→ What to produce
Repeat the whole listing exactly.

→ Supplied data
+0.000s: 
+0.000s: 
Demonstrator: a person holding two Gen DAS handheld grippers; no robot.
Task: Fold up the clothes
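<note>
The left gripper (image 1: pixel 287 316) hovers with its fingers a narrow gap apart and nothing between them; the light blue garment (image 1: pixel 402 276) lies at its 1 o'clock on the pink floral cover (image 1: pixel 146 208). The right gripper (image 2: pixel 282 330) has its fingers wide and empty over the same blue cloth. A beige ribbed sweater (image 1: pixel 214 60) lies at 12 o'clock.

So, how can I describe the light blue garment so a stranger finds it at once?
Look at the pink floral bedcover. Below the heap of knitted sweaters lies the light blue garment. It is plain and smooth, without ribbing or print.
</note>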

→ Written solution
+0.000s: 
+0.000s: 
Demonstrator: a person holding two Gen DAS handheld grippers; no robot.
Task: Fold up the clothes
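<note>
The left gripper (image 1: pixel 287 316) hovers with its fingers a narrow gap apart and nothing between them; the light blue garment (image 1: pixel 402 276) lies at its 1 o'clock on the pink floral cover (image 1: pixel 146 208). The right gripper (image 2: pixel 282 330) has its fingers wide and empty over the same blue cloth. A beige ribbed sweater (image 1: pixel 214 60) lies at 12 o'clock.

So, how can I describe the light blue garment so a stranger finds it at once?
Look at the pink floral bedcover. Below the heap of knitted sweaters lies the light blue garment. It is plain and smooth, without ribbing or print.
</note>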

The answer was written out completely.